Besides, there is an important difference with respect to the upgraded SISO models: each of the 24 complex paths follows a Rayleigh distribution, there are no Rician components. It must be emphasized that although the authors of the models did not find significant K-factors when obtaining the power ratio between the fixed and the fluctuating components, they clearly state in  that they believe that one of the main characteristics of a VTV channel resides in the non-constant characteristic of the K-factor.
Coefficient generation process
Each complex coefficient is generated following a process that is very similar to the one detailed in :
· First, Gaussian noise is generated by a system like the one depicted in Figure 4. Each complex coefficient will be then conformed by a pair of Gaussian values with zero mean and unit variance.
· Next, the coefficients of each path are filtered to apply the Doppler characteristics indicated by the model. The Doppler filtering stage is like the one shown in Figure 3, but only for two input/output signals instead of four.
· After filtering, the coefficients are interpolated to adapt their rate to the signal that comes from the IEEE 802.11p transceivers at 10 MHz. To see an extensive description of the components and the functioning of the interpolation stage consult Section 3.5.4 in .
Figure 5. Channel estimation error for frequency-flat block fading Rayleigh channel for different Doppler frequencies.
Co-simulation versus software simulation lags
In order to quantify the speed improvements achieved by the proposed FPGA-based simulation models, we have compared its lags with the ones obtained when simulating using the Matlab/Simulink version of the vehicular channel emulators. The results are exposed in Table 5. Note that the lag is the time interval that goes by since a sample arrives at the input of the emulator until it is processed and placed at the output. Such lag is constant for every vehicular channel implemented. The study of the lags shows that the use of the co-simulation mode (a mode where the transceiver runs in Matlab/Simulink, whereas the emulator runs on the FPGA) dramatically increases the processing speed: each sample can be processed between 6 and 209 times faster than using the Simulink-based approach.

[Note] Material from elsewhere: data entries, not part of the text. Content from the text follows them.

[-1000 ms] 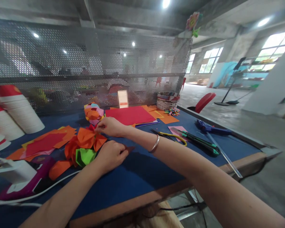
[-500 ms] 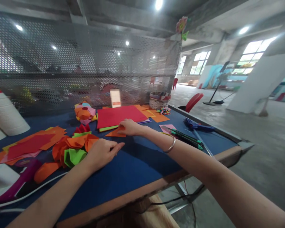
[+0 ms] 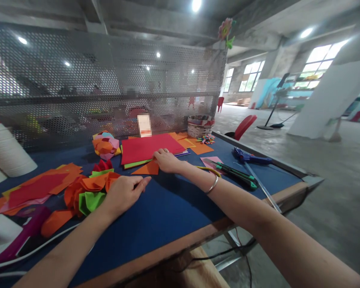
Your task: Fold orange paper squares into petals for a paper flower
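My right hand (image 3: 166,161) has its fingers bent together at the upper right corner of an orange paper piece (image 3: 147,169), pinching its edge, beside the front edge of the red sheet (image 3: 147,147). The undersides of those fingers are hidden. Under the red sheet, a green sheet shows at the front. Lower left of the orange piece, my left hand (image 3: 127,195) is closed above the blue tabletop, thumb against the curled fingers, with nothing seen between them. It is next to orange paper petals (image 3: 93,182) and a green folded paper (image 3: 91,202).
Cut paper sheets (image 3: 42,182), white rolls (image 3: 9,148) and a purple object (image 3: 33,228) are at left. Behind are a multicoloured paper ball (image 3: 106,146) and a basket (image 3: 200,127). On the right are a green-black cutter (image 3: 237,175) and a blue glue gun (image 3: 252,157).
My right hand has shifted slightly right, off the middle of the orange piece, uncovering more of it. My left hand has drawn a little left, its thumb and fingers curling closer. The view has shifted slightly.
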The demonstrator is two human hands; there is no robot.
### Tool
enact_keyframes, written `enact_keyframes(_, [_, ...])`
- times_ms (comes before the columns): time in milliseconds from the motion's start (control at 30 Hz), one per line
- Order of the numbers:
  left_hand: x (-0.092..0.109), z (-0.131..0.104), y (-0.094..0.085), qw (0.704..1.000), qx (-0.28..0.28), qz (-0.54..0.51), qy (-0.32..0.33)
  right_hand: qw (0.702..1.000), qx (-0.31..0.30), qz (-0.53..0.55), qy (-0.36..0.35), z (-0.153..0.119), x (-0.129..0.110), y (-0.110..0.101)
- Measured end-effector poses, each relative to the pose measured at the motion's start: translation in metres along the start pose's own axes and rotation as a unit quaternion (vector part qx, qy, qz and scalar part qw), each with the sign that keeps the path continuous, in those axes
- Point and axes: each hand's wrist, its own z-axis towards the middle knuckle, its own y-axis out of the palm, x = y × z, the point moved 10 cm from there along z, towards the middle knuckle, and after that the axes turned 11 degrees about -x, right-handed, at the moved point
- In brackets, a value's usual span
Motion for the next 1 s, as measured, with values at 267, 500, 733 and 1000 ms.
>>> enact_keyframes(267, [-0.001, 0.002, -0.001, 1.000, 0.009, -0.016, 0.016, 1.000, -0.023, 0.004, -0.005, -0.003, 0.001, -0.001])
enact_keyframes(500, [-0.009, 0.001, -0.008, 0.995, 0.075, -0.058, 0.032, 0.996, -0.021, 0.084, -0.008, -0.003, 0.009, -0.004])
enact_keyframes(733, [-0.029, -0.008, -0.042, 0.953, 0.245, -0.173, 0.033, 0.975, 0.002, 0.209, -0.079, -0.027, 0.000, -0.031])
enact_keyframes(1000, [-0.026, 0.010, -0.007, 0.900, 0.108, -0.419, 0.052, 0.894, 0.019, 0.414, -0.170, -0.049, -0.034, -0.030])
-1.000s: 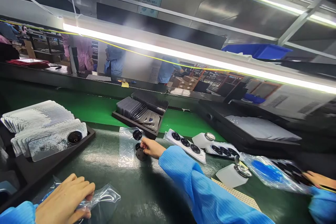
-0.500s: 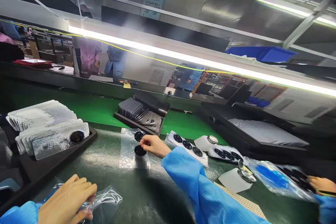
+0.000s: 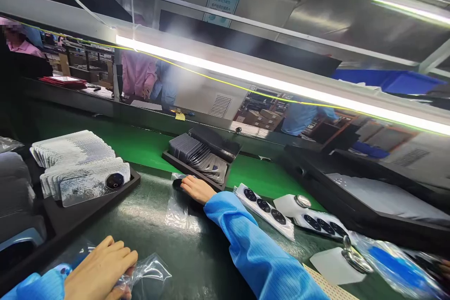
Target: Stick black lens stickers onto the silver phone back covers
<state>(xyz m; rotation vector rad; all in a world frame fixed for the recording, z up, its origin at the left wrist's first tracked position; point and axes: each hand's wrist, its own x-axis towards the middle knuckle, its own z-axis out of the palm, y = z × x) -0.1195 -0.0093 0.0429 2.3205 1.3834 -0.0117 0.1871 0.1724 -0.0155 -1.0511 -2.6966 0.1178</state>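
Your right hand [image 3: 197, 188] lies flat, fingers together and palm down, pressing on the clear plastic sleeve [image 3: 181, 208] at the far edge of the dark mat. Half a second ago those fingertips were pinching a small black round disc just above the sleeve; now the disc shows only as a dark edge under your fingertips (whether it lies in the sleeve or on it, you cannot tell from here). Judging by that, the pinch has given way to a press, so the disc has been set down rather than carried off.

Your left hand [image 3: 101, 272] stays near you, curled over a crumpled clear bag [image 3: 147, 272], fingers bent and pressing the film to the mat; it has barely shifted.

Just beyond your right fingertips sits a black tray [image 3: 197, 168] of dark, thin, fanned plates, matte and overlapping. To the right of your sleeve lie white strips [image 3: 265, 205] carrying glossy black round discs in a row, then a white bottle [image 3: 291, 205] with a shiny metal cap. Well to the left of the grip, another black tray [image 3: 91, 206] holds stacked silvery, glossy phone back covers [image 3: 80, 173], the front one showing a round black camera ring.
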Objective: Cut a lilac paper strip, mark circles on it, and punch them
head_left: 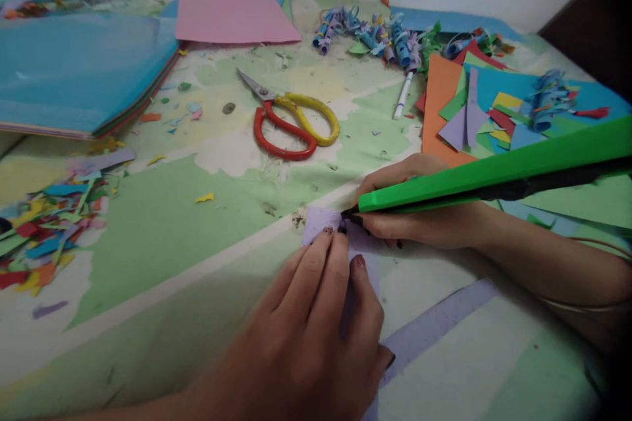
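Note:
A purple paper strip (320, 218) lies on the patterned cover near the front centre. My left hand (316, 316) bends over it, with its fingertips pressed on the paper and holding it down. From the right, my right hand (424, 217) is closed around a long green pen (469, 174). The pen's dark tip meets the purple paper just beside my left fingertips. A second purple strip (439, 322) lies slantwise to the right of my left hand. My left hand hides much of the paper beneath it.
Scissors (286, 115) with red and yellow handles lie beyond my hands. Coloured scraps (54, 230) and blue sheets (83, 72) are at left, a pink sheet (232, 15) behind. Curled paper rolls (399, 43), a white pen (403, 95) and an orange sheet (437, 112) lie towards the right.

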`<state>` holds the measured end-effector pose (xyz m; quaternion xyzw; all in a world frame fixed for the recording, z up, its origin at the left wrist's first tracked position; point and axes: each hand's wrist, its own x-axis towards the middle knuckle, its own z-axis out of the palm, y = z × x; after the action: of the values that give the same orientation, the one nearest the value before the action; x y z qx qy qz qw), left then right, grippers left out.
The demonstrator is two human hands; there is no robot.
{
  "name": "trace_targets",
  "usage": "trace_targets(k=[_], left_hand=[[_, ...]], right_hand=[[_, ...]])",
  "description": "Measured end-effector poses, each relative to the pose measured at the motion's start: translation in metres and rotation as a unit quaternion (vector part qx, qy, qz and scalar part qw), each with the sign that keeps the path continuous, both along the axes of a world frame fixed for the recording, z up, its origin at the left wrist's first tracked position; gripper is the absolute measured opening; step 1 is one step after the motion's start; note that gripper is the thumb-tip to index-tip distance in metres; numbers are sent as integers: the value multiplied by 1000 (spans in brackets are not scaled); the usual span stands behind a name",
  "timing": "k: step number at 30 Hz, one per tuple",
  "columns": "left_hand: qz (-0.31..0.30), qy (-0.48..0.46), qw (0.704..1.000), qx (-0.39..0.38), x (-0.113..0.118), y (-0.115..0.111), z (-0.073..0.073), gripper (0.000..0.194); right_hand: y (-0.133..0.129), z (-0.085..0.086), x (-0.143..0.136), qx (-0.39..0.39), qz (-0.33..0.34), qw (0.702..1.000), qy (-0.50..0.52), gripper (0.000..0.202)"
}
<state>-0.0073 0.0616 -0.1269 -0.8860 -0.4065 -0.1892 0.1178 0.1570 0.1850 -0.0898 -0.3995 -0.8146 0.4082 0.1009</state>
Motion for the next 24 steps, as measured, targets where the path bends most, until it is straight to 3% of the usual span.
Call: trace_targets(k=[16,21,24], left_hand=[[11,-13,1000,-20,2,-2,1,42],[3,-6,1000,-16,1,-1,1,43],[6,-2,1000,-29,1,-2,3,41]], right_hand=[[2,-8,5,61,28,997,25,8],[-1,-7,2,77,19,997,-1,10],[-3,-6,-2,125,0,992,-30,13]])
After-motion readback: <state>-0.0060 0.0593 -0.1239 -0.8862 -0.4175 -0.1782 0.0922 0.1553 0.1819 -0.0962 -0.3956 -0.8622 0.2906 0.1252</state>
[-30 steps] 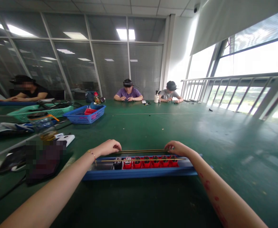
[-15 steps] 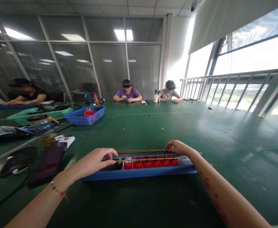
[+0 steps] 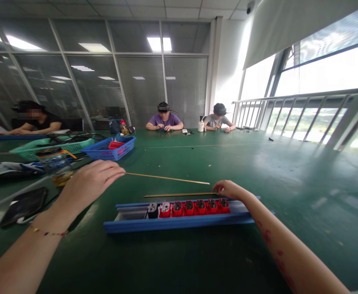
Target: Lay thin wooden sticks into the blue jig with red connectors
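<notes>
My left hand (image 3: 94, 177) is raised to the left of a blue channel-shaped tray (image 3: 179, 225). Its fingertips pinch one end of a thin yellowish stick (image 3: 168, 178), which points right across the table in the air. Beyond the tray, my right hand (image 3: 227, 189) has its fingertips closed at the right end of a similar thin stick (image 3: 179, 195) lying behind the tray; it may be more than one stick. Inside the tray stands a row of several red parts (image 3: 189, 208) with dark tops, with a black part (image 3: 152, 210) at the left end.
On the left are a blue basket (image 3: 108, 153), a green basket (image 3: 32, 151) with cables, a jar (image 3: 54, 161) and a phone (image 3: 24, 206). People sit at the far side of the green table (image 3: 243, 159). A white bottle (image 3: 201, 125) stands there.
My left hand has lifted its stick away from above the parts in the tray and moved left and up. My right hand has stayed almost still behind the tray.
</notes>
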Demonstrator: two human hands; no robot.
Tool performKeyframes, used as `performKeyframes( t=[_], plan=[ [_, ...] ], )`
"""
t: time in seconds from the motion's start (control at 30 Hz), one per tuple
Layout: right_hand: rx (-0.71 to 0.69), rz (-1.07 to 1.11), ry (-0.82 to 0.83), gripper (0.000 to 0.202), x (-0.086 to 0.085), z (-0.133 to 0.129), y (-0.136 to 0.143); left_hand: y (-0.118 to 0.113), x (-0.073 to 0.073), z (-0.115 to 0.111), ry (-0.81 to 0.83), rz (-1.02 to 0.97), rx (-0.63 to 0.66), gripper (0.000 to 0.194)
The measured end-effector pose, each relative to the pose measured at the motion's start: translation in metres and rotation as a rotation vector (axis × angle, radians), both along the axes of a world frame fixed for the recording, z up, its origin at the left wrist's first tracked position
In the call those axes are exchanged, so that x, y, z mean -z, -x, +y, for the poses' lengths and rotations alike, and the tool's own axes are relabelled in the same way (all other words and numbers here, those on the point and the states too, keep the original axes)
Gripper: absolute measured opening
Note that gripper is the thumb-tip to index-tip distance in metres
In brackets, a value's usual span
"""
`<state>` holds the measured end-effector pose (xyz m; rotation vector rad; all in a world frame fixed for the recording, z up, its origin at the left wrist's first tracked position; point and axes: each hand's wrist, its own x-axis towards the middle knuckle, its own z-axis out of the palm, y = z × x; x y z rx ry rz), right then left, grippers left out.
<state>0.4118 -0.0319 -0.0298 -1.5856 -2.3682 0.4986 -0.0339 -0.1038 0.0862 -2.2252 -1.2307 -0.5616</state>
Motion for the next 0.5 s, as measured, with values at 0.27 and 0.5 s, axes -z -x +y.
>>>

Table 5. Co-Simulation and Simulink lags for different channels and multiple-antena systems
It is important to emphasize that such speed improvement factors are achieved even despite the fact that the co-simulation lag includes the time needed to transfer the signals through the PCI to/from the FPGA. Moreover, in the case of the channel models described in Section “FPGA-based MIMO channel emulator built by upgrading our previous SISO vehicular channel emulator”, the lag also includes 5 ms delays between each pair of transmitted signals.
Finally, we would like to point out that in the MIMO 2×2 channel emulator co-simulation lags vary for each channel coefficient depending on the complexity of its model. Thus, h1,1, which is made up of 24 complex paths, has the highest lag, while h1,2and h2,1show the lowest lags because they are made of just 9 complex paths.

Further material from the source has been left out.